*** Opening of Information shown ***

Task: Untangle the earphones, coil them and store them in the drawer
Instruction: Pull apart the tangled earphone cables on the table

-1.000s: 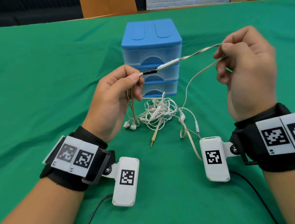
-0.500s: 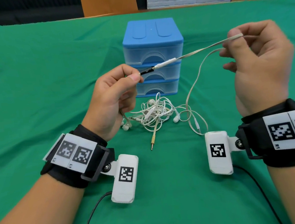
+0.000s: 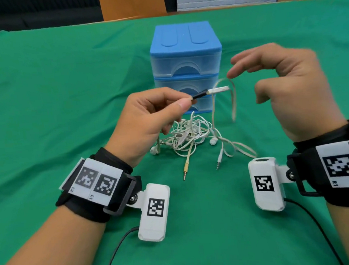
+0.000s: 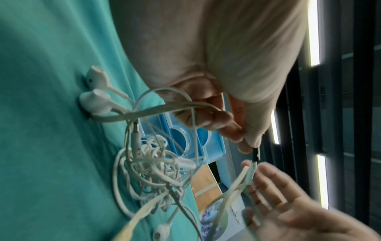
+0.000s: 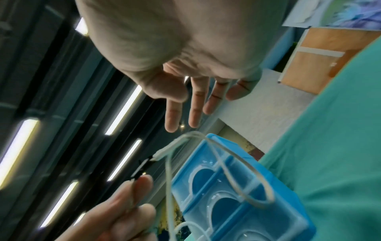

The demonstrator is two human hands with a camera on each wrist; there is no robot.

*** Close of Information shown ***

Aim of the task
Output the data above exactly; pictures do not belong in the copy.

Task result
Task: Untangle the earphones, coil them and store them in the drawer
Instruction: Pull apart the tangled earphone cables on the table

-1.000s: 
-0.500s: 
+0.000s: 
+0.000s: 
+0.000s: 

The demonstrator is two human hands with a camera on each wrist; there is no robot.

With the answer given, the exercise is complete.